After the kids woke up from their nap, we went to the library to pick up some books we had on hold and return some stuff. Kylee again SCREAMED the whole way there again. Long story short, Kylee screamed in the library, refused to go where I asked and Kadin had a HUGE accident on the chair by the kid's computer. so we rushed home, with me being totally frazzled and frustrated.

After coming home from the library, I thought we would try to redeem the day by taking the kids out on the back porch and letting them paint. Needless to say, in keeping with the theme of the day, it did not go well. Kylee continued with her screaming, Kadin continued with his whining and disobedience and by the time Jeremy got home, I was at THE END!!!
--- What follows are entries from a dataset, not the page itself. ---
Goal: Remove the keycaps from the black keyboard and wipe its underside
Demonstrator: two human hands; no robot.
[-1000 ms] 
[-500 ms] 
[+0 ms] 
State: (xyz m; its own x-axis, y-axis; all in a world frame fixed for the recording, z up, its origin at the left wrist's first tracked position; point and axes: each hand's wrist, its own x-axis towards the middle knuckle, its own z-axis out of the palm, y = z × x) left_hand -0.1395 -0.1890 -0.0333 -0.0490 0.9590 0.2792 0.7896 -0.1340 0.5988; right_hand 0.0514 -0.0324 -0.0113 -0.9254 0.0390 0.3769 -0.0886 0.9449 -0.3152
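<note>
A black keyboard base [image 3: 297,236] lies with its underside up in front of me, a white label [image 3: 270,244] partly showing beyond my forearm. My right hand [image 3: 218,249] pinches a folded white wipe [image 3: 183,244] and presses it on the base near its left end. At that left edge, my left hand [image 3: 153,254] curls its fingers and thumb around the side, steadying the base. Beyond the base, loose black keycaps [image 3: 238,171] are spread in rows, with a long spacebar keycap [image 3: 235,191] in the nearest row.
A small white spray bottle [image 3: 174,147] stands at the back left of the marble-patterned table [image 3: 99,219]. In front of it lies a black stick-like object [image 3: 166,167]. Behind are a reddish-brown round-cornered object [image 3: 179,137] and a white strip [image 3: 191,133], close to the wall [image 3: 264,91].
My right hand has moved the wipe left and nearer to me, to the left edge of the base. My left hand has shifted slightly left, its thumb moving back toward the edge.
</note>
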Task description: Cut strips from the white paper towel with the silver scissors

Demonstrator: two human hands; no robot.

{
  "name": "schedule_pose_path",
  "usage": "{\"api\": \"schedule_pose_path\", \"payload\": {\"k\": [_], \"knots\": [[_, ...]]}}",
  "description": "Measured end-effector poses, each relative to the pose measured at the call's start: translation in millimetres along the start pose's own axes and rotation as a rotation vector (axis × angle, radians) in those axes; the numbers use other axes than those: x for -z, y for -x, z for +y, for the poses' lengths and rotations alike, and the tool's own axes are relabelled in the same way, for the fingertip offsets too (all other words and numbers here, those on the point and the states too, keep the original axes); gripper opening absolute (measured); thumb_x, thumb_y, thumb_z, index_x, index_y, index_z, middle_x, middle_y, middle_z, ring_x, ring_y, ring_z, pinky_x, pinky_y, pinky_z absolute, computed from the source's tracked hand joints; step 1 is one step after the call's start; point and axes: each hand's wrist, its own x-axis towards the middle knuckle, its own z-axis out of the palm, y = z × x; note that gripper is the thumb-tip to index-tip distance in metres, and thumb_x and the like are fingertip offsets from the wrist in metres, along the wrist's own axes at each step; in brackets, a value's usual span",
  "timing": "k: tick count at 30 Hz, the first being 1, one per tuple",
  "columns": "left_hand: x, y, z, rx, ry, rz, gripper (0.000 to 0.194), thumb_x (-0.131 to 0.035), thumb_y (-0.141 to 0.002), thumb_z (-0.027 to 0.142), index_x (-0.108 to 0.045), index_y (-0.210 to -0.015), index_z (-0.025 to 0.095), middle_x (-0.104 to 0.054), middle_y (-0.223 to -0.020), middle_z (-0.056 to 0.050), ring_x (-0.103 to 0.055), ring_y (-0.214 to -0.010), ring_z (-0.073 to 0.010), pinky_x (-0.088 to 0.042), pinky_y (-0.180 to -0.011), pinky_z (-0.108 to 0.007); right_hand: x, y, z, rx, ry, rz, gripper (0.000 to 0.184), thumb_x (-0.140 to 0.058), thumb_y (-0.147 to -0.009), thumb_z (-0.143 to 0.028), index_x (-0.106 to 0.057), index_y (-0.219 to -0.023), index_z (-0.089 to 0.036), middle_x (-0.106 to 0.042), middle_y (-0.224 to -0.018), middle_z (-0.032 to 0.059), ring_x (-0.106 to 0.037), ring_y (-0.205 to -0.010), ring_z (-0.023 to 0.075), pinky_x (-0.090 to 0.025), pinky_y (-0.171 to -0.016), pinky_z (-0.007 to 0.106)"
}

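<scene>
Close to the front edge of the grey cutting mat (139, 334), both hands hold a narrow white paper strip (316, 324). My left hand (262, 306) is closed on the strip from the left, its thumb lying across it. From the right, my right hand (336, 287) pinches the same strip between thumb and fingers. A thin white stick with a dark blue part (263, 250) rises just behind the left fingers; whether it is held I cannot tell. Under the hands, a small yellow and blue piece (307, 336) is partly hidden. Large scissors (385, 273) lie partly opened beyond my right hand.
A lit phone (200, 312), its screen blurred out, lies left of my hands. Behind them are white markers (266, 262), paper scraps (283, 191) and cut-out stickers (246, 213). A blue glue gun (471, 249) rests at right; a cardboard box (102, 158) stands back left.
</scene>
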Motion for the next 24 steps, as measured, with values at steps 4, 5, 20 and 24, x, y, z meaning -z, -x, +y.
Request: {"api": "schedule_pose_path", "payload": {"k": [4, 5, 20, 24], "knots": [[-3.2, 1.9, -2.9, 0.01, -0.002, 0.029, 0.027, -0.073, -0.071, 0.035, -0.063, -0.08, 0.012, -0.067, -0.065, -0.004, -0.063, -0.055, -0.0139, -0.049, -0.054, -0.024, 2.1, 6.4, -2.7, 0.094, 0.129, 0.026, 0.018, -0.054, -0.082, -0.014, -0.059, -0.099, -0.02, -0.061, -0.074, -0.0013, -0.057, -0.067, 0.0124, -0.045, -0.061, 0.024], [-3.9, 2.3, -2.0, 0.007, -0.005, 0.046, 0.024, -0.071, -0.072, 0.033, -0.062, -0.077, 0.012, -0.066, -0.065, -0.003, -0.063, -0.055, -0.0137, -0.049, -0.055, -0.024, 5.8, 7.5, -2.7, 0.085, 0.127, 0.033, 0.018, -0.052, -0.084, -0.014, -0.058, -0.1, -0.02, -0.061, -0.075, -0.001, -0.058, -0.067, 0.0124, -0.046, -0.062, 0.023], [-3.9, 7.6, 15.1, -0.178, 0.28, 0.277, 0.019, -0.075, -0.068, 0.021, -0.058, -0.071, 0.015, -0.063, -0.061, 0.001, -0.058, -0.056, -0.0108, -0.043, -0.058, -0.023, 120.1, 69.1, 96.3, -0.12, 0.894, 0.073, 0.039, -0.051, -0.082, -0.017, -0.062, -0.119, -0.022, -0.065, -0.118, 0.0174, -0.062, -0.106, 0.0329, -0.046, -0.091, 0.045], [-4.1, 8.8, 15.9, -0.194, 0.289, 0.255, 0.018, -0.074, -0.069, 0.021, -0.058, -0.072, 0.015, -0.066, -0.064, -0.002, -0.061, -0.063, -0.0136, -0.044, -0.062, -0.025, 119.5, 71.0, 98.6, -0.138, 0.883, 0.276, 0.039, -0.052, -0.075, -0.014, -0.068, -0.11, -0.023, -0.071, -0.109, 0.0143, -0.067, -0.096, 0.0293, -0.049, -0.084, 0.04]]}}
I know that this day is nothing that every mother hasn't experienced at least once and I'm sure I will have many more days like this. Hopefully, they will be few and far between, and I can keep perspective in the middle of them. For now, I am glad it's over and we can start fresh tomorrow.

2 comments:

Jeff and aimie said...

I am sorry and I know how it goes. I only have on and a half children right now and the one keeps me on my toes. I just keep telling myself count to 10!!! Deep breaths. Savor the sweet moments!!!! They are what pulls me through the rough patches.

Julie said...

Hmmm... they will probably NOT be few and far between. And we keep going anyway!